Let’s Call The Amazon Echo What It Is


This morning, Amazon announced a new device called Echo.

With a built-in, cloud connected, “always on” microphone, the Echo can listen for your voice “from across the room.”

You can ask it about the weather. You can tell it to set an alarm. You can ask it for information about Abraham Lincoln.

It’s a personal assistant in a tube!

But let’s be clear here on what this thing is beyond that — or what it will be.

Amazon is not in the business of telling you whether or not it will rain tomorrow.

Nor is it in the business of waking you up in the morning.

Nor is it in the business of teaching you about dead presidents.

Amazon is in the business of selling you things — and that is why Echo exists.

For now, Echo’s shopping-centric functionality is limited to helping you add things to your shopping list.

Need some pickles? Cool. Just say “Alexa, add pickles to my shopping list.” (Note: Echo listens for the word “Alexa” by default. You can pick a different name, it seems.) It won’t order them for you yet. It’ll just add them to a list for you to look at later.

But if Echo sees any sort of success, just watch how fast that will change.

You’ll be able to say “Alexa, order me a copy of Kung Fu Panda 2,” and it’ll be done.

“Alexa, order me some dope-ass high thread count egyptian cotton sheets.” Bam. Done. Sheets are on the way.

One-click purchase becomes no-click purchase. Your entire house (or at least, anything within earshot of Alexa) becomes the impulse-buy candy shelf from the grocery store’s checkout lane.

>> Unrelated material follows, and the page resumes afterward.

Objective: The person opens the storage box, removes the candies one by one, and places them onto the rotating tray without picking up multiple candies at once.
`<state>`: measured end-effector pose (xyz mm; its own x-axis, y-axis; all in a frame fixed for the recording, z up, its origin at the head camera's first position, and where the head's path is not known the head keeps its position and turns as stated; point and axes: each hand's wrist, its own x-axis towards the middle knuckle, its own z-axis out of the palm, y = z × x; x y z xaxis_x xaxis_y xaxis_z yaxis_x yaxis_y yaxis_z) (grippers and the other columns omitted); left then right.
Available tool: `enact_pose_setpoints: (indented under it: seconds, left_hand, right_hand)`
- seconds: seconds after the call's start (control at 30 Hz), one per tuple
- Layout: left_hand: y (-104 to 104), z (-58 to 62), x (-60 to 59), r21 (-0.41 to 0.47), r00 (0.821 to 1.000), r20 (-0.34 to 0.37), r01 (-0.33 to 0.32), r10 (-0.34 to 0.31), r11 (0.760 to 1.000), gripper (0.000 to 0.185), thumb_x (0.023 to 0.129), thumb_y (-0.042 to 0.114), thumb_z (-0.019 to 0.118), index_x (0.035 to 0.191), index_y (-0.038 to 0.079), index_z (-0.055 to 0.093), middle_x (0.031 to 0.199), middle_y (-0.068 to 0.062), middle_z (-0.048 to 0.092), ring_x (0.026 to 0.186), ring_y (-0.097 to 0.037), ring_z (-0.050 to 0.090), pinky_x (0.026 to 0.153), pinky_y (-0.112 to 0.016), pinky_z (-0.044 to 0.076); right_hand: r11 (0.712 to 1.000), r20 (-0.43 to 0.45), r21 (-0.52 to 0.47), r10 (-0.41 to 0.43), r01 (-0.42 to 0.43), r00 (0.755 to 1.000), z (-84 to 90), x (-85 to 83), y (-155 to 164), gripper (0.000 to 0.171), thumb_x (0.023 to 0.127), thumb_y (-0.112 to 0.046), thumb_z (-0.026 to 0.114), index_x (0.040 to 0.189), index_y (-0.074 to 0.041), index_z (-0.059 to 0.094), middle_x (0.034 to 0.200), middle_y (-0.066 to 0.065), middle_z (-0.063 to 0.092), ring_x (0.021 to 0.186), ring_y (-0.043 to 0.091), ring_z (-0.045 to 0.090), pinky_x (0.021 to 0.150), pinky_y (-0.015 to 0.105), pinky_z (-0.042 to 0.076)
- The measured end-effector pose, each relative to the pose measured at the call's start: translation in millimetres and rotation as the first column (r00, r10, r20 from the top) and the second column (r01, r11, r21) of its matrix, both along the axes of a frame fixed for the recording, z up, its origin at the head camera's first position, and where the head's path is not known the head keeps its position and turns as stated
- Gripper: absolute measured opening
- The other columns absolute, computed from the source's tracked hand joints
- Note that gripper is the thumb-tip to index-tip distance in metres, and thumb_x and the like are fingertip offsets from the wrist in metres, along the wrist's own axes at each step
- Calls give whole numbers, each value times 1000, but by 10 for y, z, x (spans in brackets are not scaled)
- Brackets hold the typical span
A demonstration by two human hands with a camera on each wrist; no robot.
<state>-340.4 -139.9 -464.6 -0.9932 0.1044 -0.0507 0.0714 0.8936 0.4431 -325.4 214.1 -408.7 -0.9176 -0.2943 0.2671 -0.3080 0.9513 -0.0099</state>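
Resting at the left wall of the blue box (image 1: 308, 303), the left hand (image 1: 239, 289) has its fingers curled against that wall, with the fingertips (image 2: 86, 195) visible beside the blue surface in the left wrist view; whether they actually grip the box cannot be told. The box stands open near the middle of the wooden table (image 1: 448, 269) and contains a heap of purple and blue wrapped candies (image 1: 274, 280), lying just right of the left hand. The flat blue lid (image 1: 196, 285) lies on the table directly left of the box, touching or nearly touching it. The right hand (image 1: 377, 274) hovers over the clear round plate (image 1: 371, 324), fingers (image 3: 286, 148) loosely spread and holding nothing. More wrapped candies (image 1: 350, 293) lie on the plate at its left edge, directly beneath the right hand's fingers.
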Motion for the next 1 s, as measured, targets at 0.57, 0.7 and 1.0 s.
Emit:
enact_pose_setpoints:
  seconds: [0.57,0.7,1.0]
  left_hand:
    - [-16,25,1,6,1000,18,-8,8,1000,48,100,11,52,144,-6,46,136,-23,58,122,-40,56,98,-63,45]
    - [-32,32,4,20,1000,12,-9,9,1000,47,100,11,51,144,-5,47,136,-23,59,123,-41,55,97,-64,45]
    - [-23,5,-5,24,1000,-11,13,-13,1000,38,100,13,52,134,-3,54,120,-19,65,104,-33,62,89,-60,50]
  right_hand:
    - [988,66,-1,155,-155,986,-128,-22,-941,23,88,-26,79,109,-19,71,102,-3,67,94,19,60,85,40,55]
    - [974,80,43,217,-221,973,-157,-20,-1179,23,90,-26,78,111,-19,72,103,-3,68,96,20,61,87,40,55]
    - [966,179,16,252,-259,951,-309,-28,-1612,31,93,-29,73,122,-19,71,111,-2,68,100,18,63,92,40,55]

There’s a reason Prime members get the thing for 50 percent off: Prime members order more. Make it easier for Prime members to order even more, and they will.

Is that a bad thing? Nah. Amazon isn’t forcing these things into your home. And as someone who uses Prime every single day, I actually like the idea of being able to shout my stupid desires to my house and have things magically appear on my doorstep.

But just be clear on why Amazon would want to build something like this. Amazon doesn’t want to be a destination anymore; they don’t want to be something you have to go to; they want to be ubiquitous. They want their store “front end” to be floating in the ether all around you, just waiting for you to open your mouth.

The Echo is a bit like the Fire Phone in that regard; it may do some interesting stuff, but its driving force, the beat in its heart, will be to accept your money as efficiently as possible.

Amazon clearly learned its lesson with the way it marketed the Fire Phone (and the $83 million worth of phones they have sitting around). People don’t like to know they’re spending money just to make it easier to spend even more money. But the motivation here hasn’t changed.